***** Input
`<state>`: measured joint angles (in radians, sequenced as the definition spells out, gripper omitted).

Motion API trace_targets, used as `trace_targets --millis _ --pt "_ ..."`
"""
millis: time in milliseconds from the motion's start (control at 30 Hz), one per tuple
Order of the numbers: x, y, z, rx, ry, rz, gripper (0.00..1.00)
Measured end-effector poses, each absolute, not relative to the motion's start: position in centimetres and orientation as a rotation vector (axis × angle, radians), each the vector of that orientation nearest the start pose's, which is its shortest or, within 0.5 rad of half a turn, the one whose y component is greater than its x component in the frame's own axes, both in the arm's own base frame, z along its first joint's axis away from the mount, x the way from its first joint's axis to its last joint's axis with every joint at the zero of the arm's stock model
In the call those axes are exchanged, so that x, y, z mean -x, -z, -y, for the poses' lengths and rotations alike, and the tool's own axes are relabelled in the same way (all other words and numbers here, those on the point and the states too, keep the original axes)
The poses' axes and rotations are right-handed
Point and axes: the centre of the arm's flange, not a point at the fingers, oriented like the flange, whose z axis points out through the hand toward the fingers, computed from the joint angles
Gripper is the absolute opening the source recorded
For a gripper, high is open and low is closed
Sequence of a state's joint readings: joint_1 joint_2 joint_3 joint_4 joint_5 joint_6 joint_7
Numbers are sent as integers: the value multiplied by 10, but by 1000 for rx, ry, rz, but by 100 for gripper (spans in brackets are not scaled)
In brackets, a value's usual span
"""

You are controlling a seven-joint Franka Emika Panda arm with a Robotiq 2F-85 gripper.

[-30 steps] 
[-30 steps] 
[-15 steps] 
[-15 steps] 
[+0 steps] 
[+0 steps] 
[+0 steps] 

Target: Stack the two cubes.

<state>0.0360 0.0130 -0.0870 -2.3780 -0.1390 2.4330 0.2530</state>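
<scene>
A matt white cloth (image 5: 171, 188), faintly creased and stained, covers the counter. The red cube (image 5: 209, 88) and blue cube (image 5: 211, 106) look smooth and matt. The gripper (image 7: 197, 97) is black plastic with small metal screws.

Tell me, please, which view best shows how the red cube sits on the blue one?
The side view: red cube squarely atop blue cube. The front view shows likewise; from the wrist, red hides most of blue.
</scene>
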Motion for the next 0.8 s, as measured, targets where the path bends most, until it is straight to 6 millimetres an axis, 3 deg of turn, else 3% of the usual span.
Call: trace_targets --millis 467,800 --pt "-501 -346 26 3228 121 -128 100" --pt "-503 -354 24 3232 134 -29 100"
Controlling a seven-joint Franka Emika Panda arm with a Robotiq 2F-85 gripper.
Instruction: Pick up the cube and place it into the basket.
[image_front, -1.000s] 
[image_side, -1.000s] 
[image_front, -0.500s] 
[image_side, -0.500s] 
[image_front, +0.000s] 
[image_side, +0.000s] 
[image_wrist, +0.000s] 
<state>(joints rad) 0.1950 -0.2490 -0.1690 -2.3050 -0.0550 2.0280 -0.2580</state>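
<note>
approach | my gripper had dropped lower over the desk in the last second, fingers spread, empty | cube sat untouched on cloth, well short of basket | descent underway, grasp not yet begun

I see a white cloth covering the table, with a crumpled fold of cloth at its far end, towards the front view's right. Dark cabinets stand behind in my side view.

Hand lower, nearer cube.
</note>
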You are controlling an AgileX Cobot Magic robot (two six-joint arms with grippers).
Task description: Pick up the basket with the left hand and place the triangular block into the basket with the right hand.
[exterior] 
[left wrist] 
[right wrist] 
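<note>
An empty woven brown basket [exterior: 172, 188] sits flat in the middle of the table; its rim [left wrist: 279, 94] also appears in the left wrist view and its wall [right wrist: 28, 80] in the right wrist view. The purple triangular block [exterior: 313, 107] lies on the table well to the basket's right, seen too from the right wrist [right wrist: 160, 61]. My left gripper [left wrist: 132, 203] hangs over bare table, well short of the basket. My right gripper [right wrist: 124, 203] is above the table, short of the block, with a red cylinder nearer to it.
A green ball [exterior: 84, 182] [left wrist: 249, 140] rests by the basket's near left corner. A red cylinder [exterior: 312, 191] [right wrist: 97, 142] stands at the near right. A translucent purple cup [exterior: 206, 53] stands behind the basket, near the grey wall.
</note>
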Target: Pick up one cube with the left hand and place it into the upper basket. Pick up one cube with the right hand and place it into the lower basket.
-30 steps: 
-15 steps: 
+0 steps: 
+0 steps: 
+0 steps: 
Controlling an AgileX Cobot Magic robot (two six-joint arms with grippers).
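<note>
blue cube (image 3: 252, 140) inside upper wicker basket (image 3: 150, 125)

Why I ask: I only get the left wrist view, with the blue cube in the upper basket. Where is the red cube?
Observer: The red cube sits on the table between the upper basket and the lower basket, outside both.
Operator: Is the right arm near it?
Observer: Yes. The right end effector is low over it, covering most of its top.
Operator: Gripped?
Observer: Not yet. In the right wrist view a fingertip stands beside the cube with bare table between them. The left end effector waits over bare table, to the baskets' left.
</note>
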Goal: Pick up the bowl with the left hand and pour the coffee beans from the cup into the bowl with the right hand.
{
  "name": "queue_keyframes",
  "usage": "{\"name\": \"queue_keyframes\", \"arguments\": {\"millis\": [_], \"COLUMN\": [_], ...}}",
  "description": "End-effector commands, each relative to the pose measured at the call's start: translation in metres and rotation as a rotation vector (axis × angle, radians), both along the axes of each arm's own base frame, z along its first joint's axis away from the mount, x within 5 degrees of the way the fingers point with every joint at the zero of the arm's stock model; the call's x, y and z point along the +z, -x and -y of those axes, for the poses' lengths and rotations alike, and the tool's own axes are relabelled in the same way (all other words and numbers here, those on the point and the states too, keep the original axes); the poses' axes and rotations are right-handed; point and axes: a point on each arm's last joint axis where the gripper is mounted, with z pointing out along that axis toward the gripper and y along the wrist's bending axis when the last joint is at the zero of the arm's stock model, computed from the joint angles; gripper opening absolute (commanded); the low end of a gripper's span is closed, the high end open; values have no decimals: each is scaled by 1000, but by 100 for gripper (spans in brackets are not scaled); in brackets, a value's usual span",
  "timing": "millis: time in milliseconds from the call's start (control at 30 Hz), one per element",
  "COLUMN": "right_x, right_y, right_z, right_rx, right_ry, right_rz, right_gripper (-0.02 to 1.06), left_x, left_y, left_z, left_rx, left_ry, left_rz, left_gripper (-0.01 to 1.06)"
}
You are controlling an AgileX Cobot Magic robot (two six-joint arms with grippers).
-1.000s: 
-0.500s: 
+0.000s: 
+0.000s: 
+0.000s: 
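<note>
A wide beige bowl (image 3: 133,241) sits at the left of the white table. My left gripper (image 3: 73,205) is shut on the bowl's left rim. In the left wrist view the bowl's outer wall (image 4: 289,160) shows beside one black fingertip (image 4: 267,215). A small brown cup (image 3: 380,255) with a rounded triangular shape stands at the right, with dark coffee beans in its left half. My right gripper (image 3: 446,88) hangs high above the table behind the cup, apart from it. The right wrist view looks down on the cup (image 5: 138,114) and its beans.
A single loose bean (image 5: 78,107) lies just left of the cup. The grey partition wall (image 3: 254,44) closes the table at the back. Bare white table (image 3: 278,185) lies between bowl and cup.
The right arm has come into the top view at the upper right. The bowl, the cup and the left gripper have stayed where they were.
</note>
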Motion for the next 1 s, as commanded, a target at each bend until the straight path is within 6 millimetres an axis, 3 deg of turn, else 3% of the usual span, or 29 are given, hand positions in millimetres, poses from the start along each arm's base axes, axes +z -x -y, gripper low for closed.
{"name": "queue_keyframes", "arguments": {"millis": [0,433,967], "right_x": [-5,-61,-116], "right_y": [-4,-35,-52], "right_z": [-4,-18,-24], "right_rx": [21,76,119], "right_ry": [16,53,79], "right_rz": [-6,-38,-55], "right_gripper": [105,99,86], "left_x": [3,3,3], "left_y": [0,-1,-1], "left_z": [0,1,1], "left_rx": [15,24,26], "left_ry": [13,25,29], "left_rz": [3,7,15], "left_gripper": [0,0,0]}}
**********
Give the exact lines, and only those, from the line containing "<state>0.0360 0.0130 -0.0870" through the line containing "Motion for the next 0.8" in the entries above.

<state>0.0360 0.0130 -0.0870 -2.3780 -0.1390 2.4330 0.2530</state>
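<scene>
A matt white cloth (image 5: 171, 188), faintly creased and stained, covers the counter. The red cube (image 5: 209, 88) and blue cube (image 5: 211, 106) look smooth and matt. The gripper (image 7: 197, 97) is black plastic with small metal screws.

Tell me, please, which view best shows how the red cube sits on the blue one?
The side view: red cube squarely atop blue cube. The front view shows likewise; from the wrist, red hides most of blue.
</scene>
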Motion for the next 0.8 s, as measured, targets where the path bends most, until it is straight to 6 millimetres an axis, 3 deg of turn, else 3% of the usual span.

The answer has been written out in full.